Task item: Report how many lines in the data below hold the string "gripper". Nothing else should appear in the answer.

Information provided:

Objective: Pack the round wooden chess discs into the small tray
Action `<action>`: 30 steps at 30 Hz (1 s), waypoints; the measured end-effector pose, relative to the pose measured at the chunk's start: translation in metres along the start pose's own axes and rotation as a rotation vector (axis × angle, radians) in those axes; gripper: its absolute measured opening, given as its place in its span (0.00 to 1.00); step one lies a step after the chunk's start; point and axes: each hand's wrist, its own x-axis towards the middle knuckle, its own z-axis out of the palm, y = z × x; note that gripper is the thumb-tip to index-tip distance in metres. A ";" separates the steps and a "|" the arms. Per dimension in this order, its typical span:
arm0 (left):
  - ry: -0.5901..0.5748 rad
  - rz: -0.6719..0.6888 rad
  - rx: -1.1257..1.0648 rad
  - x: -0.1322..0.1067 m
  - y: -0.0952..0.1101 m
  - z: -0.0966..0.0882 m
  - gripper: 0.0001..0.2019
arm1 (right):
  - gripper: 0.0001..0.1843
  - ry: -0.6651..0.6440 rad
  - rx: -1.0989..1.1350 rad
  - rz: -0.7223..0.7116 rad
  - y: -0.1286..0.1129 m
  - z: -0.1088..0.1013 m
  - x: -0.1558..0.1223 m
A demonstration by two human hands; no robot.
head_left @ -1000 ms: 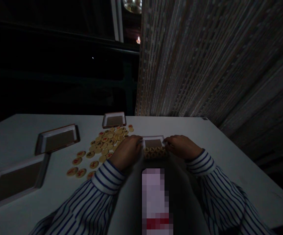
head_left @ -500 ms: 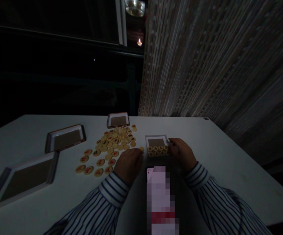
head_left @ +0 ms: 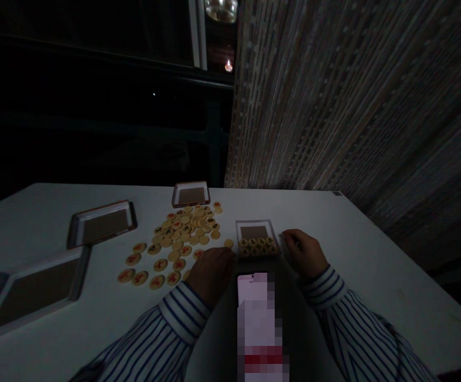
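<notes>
A clear-rimmed tray (head_left: 254, 223) in front of me holds two rows of round xiangqi pieces (head_left: 257, 246) with dark characters along its near side. My right hand (head_left: 305, 255) rests on the table just right of this tray, apart from it, fingers loosely curled and no piece visible in them. My left hand (head_left: 211, 273) lies to the lower left of the tray, its fingers curled down and mostly hidden in shadow. Beside it spreads a heap of loose xiangqi pieces (head_left: 186, 225), some red-marked, some dark-marked, some blank side up. One blank piece (head_left: 229, 243) sits between heap and tray.
A phone (head_left: 252, 289) with a lit, partly pixelated screen lies between my forearms. On the white table (head_left: 374, 297) stand a small tray (head_left: 191, 183) behind the heap, another tray (head_left: 102, 208) farther left, and a large tray (head_left: 41, 313) at near left. A string curtain (head_left: 294, 106) hangs behind.
My right hand has drawn back to the right, away from the tray's right side. The left hand stays almost in place. The view has shifted slightly.
</notes>
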 end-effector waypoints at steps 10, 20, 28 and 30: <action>0.031 -0.014 -0.006 -0.001 -0.003 0.005 0.11 | 0.14 -0.017 0.021 0.033 0.001 0.002 -0.001; -0.002 -0.033 0.002 0.000 0.000 -0.002 0.11 | 0.13 -0.026 0.011 0.022 0.000 0.001 -0.001; 0.013 -0.031 0.006 0.000 -0.001 -0.001 0.11 | 0.14 -0.037 -0.001 0.025 0.001 0.001 -0.002; -0.001 -0.033 -0.002 -0.001 -0.001 -0.001 0.11 | 0.14 -0.037 -0.001 0.019 0.000 0.000 -0.002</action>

Solution for this problem: 3